==== Input data ====

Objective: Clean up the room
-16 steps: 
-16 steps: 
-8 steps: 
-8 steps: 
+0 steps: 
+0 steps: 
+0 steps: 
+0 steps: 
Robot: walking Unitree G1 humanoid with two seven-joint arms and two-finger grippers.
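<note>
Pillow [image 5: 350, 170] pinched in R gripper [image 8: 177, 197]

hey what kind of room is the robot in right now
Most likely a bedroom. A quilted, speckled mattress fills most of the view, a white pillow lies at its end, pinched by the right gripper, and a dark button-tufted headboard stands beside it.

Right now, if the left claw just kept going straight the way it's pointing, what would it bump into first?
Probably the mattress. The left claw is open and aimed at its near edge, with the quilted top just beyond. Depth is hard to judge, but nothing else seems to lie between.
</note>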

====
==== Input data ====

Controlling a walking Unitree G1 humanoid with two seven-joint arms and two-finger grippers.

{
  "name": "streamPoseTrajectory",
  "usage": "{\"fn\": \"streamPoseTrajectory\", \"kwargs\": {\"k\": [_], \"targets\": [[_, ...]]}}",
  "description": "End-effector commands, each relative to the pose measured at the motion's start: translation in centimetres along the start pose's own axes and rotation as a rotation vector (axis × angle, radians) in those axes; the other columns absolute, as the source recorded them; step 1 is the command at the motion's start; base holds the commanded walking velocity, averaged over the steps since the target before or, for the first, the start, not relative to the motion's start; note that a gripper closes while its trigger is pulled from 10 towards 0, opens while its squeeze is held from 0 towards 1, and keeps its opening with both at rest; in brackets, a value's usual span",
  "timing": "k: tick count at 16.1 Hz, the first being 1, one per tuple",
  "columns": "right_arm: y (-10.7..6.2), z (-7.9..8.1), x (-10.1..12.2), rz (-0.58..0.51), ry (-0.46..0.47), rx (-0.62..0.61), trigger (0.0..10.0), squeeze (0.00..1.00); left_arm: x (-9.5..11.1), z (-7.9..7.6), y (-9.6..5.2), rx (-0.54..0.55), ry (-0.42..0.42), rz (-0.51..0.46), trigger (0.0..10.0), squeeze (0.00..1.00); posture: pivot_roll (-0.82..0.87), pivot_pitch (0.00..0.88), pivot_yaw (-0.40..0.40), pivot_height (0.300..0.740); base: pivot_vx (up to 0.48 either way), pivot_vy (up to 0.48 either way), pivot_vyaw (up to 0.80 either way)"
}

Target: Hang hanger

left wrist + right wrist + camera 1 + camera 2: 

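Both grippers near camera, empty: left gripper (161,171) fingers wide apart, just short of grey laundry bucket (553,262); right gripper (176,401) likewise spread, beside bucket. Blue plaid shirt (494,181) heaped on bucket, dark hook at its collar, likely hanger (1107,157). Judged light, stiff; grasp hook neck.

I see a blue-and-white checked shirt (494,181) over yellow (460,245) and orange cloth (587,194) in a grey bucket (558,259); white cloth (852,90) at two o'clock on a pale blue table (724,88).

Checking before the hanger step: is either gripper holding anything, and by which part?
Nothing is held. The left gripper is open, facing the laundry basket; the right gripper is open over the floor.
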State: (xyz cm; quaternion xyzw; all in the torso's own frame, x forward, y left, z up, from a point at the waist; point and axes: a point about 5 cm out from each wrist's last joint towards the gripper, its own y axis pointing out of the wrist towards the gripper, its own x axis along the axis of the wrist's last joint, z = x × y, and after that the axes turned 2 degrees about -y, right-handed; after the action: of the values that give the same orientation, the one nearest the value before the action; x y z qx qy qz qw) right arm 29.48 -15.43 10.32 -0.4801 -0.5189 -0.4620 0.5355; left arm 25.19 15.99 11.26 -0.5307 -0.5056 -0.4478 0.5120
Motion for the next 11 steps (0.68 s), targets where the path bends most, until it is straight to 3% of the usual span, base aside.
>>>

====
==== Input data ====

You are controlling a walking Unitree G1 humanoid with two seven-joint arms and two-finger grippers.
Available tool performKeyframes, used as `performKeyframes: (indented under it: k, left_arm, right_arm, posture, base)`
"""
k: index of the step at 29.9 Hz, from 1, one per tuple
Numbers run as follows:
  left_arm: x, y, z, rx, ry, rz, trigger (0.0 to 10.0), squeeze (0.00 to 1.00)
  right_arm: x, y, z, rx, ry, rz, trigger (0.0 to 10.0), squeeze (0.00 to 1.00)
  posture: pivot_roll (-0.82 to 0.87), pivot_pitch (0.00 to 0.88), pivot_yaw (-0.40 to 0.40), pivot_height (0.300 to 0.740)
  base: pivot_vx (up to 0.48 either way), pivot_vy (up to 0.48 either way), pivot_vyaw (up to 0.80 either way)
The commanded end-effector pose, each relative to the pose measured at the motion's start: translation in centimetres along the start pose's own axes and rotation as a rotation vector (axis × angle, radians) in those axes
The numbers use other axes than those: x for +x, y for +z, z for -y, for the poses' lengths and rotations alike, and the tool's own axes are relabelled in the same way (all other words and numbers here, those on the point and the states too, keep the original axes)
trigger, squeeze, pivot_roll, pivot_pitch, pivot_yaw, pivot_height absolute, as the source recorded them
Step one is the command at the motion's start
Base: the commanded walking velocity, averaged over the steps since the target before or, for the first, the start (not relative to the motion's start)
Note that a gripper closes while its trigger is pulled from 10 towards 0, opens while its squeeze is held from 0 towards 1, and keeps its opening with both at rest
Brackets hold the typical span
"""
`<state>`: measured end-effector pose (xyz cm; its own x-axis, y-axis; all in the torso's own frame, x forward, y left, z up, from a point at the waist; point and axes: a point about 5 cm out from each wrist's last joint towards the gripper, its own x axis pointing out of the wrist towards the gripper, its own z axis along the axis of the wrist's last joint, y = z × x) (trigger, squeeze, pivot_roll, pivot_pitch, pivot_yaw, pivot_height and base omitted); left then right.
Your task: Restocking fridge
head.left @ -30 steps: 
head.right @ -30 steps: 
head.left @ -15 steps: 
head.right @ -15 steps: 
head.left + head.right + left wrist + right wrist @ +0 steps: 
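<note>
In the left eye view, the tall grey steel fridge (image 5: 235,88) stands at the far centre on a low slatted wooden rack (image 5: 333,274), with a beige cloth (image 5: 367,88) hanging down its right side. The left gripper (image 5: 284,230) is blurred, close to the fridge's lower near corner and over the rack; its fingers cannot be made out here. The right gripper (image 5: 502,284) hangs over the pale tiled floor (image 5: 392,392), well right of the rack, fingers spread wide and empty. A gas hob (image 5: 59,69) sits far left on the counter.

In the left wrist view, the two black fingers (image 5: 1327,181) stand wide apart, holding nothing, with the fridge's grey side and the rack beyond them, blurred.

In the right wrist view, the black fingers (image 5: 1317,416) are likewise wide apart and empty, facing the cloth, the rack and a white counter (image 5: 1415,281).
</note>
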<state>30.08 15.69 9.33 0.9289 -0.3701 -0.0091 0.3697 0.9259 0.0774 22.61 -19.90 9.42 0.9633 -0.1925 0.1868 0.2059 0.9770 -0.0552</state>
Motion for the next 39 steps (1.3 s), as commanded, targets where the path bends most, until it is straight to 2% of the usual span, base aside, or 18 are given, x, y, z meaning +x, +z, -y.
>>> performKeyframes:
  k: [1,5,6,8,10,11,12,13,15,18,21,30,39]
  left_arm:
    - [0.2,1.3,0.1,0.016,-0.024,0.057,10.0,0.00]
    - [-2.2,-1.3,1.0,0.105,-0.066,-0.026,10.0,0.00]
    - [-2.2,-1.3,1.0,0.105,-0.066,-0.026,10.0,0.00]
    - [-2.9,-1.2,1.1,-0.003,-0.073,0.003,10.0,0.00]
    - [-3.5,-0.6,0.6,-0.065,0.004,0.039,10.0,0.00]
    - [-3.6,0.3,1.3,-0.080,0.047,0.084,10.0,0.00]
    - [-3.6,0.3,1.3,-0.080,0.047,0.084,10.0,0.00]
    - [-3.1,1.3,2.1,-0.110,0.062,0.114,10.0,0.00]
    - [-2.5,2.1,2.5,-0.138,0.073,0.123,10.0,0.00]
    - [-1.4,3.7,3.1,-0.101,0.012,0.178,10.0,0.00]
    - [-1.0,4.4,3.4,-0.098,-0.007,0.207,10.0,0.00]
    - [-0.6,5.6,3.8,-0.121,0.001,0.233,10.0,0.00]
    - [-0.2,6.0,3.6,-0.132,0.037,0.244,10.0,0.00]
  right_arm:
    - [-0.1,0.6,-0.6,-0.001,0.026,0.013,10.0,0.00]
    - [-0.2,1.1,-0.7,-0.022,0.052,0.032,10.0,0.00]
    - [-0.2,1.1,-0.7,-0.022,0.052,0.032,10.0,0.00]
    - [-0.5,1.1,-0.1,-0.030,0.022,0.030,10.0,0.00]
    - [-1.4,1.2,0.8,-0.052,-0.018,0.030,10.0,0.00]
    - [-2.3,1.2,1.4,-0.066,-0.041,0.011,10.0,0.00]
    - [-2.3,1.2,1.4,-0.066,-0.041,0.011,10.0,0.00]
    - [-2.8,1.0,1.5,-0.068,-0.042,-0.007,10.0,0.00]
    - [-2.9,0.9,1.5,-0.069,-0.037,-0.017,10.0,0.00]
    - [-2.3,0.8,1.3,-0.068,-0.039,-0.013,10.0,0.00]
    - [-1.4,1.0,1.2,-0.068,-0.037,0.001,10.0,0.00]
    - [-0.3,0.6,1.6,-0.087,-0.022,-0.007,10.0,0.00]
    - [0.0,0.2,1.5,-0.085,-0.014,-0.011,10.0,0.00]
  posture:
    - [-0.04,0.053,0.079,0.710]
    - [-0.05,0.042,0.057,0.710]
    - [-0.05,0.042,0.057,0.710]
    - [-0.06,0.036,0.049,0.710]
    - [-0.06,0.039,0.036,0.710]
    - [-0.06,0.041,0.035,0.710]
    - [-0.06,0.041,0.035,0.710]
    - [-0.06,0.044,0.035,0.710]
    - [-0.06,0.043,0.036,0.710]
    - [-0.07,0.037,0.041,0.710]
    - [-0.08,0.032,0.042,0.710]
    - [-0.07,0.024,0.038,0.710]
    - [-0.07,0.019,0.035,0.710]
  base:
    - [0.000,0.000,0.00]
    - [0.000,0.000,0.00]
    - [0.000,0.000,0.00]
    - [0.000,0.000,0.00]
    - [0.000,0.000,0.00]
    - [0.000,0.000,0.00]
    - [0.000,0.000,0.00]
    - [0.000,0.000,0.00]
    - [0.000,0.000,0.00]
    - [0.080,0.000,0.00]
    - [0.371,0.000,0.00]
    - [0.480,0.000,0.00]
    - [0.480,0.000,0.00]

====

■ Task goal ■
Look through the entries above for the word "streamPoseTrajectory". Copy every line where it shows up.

■ Task solution ■
  "name": "streamPoseTrajectory",
  "usage": "{\"fn\": \"streamPoseTrajectory\", \"kwargs\": {\"k\": [_], \"targets\": [[_, ...]]}}",

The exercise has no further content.